* What the exercise asks: Restate the listing below exactly, images excluded.

* Source data:
# # # #
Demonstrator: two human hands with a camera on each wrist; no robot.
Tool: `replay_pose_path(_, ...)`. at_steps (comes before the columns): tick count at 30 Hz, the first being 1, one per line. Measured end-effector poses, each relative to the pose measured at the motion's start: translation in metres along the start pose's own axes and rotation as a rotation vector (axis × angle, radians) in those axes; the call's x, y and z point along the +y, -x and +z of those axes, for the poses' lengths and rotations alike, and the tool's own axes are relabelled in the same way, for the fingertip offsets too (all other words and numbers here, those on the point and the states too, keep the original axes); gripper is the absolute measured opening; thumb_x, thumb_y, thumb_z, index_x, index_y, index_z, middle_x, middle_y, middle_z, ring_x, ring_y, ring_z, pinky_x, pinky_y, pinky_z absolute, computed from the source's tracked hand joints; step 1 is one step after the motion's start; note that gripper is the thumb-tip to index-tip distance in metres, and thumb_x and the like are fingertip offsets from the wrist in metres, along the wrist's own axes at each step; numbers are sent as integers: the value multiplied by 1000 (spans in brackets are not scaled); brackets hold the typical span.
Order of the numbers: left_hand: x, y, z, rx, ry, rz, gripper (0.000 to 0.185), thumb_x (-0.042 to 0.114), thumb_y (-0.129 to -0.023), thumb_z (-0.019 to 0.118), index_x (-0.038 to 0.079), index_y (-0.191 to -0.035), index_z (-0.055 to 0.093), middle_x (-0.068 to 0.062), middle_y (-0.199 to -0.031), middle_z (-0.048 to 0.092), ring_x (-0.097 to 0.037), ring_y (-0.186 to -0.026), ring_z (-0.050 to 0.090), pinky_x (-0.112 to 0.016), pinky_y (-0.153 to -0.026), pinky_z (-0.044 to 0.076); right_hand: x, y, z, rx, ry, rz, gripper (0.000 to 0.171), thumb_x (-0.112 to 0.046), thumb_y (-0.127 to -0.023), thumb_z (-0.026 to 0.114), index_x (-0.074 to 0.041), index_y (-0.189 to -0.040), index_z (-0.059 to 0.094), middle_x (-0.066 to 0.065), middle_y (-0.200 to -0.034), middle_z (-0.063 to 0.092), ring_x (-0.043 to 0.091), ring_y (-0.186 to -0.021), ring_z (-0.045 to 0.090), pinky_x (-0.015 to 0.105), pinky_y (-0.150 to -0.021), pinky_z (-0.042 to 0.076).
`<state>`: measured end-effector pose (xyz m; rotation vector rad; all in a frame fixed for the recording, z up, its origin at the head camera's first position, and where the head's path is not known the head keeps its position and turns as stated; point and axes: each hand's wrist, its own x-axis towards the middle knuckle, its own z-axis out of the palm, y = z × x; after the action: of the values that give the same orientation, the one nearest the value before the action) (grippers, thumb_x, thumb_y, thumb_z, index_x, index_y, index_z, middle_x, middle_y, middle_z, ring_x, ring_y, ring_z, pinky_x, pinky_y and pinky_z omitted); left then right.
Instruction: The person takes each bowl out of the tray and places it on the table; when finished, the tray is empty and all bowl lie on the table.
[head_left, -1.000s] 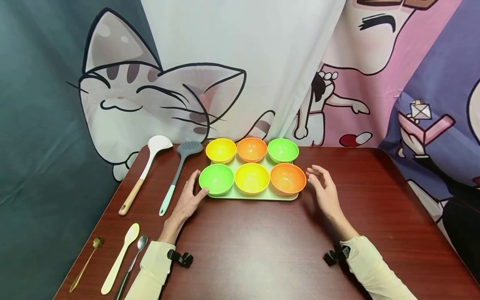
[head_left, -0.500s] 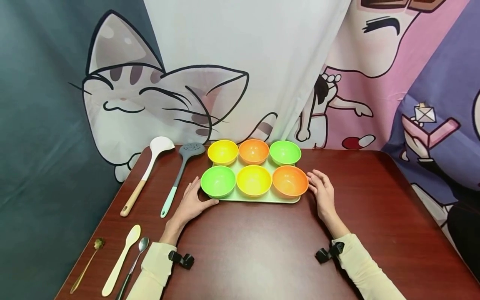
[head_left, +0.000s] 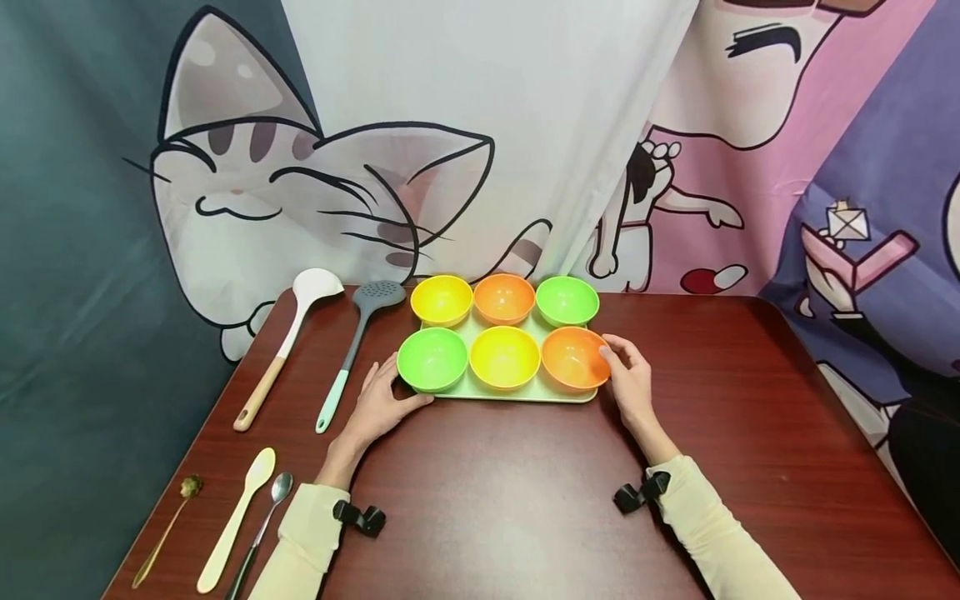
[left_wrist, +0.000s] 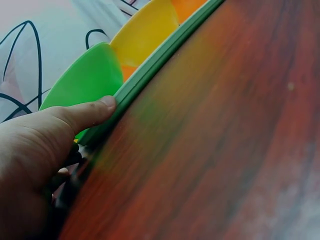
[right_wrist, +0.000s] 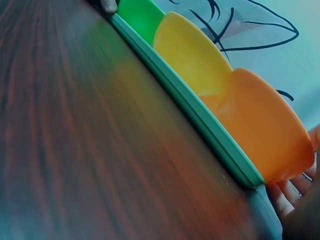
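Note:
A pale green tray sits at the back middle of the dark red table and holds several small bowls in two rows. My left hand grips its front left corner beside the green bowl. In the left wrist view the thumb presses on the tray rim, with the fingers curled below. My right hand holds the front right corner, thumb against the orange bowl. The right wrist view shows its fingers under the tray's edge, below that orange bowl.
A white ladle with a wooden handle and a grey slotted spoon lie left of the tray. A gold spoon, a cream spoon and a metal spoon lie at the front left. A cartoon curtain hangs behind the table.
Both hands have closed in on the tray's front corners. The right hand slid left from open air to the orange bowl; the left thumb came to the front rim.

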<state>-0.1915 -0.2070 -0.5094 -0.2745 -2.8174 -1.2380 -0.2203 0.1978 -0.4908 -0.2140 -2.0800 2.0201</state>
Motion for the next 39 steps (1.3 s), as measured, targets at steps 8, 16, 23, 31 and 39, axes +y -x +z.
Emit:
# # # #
* Solution below:
Demonstrator: two human hands with a camera on each wrist; no robot.
Tool: `replay_pose_path(_, ...)`. at_steps (comes before the columns): tick count at 30 Hz, the first being 1, one per line. Measured end-effector poses, each relative to the pose measured at the motion's start: translation in metres along the start pose's own axes and rotation as a rotation vector (axis × angle, radians) in those axes; the call's x, y and z point along the +y, -x and +z of those axes, for the poses' lengths and rotations alike, and the tool's own axes are relabelled in the same way, for the fingertip offsets too (all other words and numbers here, those on the point and the states too, keep the original axes); gripper is the absolute measured opening; thumb_x, thumb_y, thumb_z, index_x, index_y, index_z, middle_x, middle_y, middle_z, ring_x, ring_y, ring_z, pinky_x, pinky_y, pinky_z absolute, computed from the source's tracked hand joints; step 1 is one step after the motion's start; note that gripper is the thumb-tip to index-tip distance in metres, and thumb_x and the like are fingertip offsets from the wrist in metres, along the wrist's own axes at each step; numbers are sent as integers: the value multiplied by 1000 (spans in brackets are not scaled); brackets hold the typical span.
Order of the numbers: left_hand: x, y, z, rx, ry, rz, gripper (0.000 to 0.185), thumb_x (-0.042 to 0.114), thumb_y (-0.129 to -0.023), thumb_z (-0.019 to 0.118), index_x (-0.038 to 0.079), index_y (-0.191 to -0.035), index_z (-0.055 to 0.093), middle_x (-0.068 to 0.062), middle_y (-0.199 to -0.031), middle_z (-0.048 to 0.092), ring_x (-0.097 to 0.037), ring_y (-0.186 to -0.026), ring_z (-0.050 to 0.090), pinky_x (-0.112 to 0.016), pinky_y (-0.153 to -0.026), pinky_z (-0.044 to 0.076); right_hand: x, y, z, rx, ry, rz, gripper (0.000 to 0.171), thumb_x (-0.112 to 0.046), thumb_y (-0.127 to -0.023), thumb_z (-0.026 to 0.114), index_x (-0.074 to 0.041), index_y (-0.189 to -0.040), index_z (-0.059 to 0.094), middle_x (-0.066 to 0.065), middle_y (-0.200 to -0.034), middle_z (-0.063 to 0.092), ring_x (-0.043 to 0.091), ring_y (-0.186 to -0.021), ring_z (-0.045 to 0.090), pinky_x (-0.015 to 0.105), pinky_y (-0.150 to -0.021), pinky_z (-0.042 to 0.076).
`<state>`: measured end-effector pose (xyz m; rotation vector rad; all in a frame fixed for the recording, z up, its origin at the head camera's first position, and where the head's path is not known the head keeps its position and turns as stated; point and axes: each hand's wrist, its own x-axis towards the middle knuckle, its own z-axis out of the palm, y = z × x; after the action: of the values that give the same orientation, the one nearest the value before the action) (grippers, thumb_x, thumb_y, thumb_z, index_x, index_y, index_z, middle_x, middle_y, middle_z, ring_x, ring_y, ring_z, pinky_x, pinky_y and pinky_z omitted); left then right.
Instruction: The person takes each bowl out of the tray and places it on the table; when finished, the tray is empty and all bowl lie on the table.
[head_left, -1.000s] 
[head_left, -0.500s] 
[head_left, +0.000s] 
[left_wrist, +0.000s] 
[right_wrist, +0.000s] 
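Note:
A pale green tray sits at the back middle of the dark red table and holds several small bowls in two rows. My left hand grips its front left corner beside the green bowl. In the left wrist view the thumb presses on the tray rim, with the fingers curled below. My right hand holds the front right corner, thumb against the orange bowl. The right wrist view shows its fingers under the tray's edge, below that orange bowl.
A white ladle with a wooden handle and a grey slotted spoon lie left of the tray. A gold spoon, a cream spoon and a metal spoon lie at the front left. A cartoon curtain hangs behind the table.
Both hands have closed in on the tray's front corners. The right hand slid left from open air to the orange bowl; the left thumb came to the front rim.
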
<state>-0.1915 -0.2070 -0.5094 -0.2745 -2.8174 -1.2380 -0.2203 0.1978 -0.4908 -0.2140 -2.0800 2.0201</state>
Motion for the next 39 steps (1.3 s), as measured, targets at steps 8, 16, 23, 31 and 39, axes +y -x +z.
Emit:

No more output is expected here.